SOME THINGS ARE SIMPLY WRONG IN PRINCIPLE, REGARDLESS OF WHETHER PARTICULAR HARM IS DEMONSTRATED.
Prostitution has been stigmatized and regarded as wrong in many societies for centuries. Yet that stigmatization is not typically justified by appeal to the immediate consequences of prostitution, but rather on the understanding that it is intrinsically wrong. Likewise, as one writer remarked, it may be “exceedingly difficult or impossible to map a causal link between any version of pornography and particular harms suffered by particular women,” 71 but that would not efface the wrong in principle constituted by pornography nor deny the tendency of pornography to produce real harms on a vast scale.
We are reminded, rather, that material harms are not always the most decisive ground for the law. Some of the most important parts of our laws could not be justified if they had to hinge on a proof of material injuries. It was not the evidence showing harms done to the black children segregated in public schools in Brown v. Board of Education that made that case a landmark, but the recognition that they had been treated according to the maxims of an unjust principle. Similarly, in the regulation of speech, the law has long recognized a class of publications that are libelous per se: they can be judged as wrongful in their character and tendency quite apart from the question of whether it could be shown that any particular person has suffered a material harm as a result of these publications. The laws that in the past barred the defamation of racial groups bore that same quality. There was something wrong with denigrating a whole class of people based on race, regardless of whether one could prove a connection between any publication and a harm suffered later by any member of the race denigrated in this way.
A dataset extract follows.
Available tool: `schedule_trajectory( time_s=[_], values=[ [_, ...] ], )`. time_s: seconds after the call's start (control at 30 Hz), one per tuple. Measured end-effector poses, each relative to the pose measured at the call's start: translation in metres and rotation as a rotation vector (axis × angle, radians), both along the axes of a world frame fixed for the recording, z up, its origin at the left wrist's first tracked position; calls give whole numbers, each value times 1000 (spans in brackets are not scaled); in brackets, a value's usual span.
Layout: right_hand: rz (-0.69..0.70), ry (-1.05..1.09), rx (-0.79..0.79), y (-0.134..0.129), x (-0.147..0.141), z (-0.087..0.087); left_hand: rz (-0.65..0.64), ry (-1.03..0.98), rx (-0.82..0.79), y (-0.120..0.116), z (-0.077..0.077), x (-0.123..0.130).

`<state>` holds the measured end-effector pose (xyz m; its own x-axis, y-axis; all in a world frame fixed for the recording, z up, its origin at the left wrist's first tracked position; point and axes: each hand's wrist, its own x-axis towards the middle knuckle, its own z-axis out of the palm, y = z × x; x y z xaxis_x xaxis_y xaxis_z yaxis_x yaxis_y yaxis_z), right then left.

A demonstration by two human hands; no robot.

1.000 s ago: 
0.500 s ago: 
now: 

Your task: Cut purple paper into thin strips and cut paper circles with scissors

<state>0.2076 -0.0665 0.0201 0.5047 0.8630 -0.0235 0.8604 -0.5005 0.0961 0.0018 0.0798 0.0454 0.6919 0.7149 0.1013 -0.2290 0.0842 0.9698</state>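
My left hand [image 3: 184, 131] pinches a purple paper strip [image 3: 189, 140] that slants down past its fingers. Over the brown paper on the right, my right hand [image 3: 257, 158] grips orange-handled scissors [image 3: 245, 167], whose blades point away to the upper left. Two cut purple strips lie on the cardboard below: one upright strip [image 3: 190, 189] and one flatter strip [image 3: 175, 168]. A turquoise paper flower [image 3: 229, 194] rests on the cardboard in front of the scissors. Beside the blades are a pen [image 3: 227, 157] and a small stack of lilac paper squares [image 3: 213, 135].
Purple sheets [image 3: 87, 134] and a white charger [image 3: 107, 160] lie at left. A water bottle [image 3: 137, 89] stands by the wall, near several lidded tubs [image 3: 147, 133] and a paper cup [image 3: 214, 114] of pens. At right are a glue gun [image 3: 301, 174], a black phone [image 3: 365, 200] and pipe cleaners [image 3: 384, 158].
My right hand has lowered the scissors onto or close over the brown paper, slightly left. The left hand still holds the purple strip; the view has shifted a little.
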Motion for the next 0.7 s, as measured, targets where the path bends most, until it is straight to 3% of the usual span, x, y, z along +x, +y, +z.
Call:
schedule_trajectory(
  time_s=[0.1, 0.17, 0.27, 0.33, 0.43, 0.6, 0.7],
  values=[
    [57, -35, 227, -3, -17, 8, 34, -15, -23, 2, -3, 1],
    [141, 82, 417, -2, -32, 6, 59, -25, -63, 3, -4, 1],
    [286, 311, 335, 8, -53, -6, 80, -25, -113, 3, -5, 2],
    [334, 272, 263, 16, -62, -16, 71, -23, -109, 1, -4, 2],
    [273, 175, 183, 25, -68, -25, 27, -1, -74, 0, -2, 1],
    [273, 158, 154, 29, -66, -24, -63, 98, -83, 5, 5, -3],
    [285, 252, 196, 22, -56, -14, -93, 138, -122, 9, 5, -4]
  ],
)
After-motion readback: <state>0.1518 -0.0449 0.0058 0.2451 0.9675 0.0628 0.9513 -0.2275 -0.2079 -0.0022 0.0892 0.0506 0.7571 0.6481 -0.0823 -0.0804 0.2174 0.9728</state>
The question of pornography has to turn then, in the same way, on the question of what is wrong about pornography in point of principle. “Pornography” came from the Greek pornos graphos, writing about prostitutes, and the aversion to pornography in principle leads to the ground of holding pornography to be something in principle wrong, quite apart from the harms that may be measured from time to time. The objection to pornography, rather like the objection to prostitution, “finds its proper ground in the recognition that there is something of inescapable moral significance about sex in creatures who have moral reasons for extending or withdrawing their love.” 72
Likewise, the consumption of pornography can do worse than alter the physical health of individuals. It “[destroys] the capacity for loving sexual relations,” and therefore “is one of the great social diseases,” which “is looked on with dismay by the majority — including a majority of those who are addicted to it.” 73 The signatories do not intend here to define the precise vices and sins with which pornography has traditionally been associated in various traditions. It bears noting, however, that no known society in history has taken as laissez-faire a view of pornography as many in America and parts of Western Europe do today. On the contrary, throughout history this phenomenon has more often than not been stigmatized and circumscribed by law and custom.
The fact that not everyone is harmed by pornography does not entail that pornography should not be regulated.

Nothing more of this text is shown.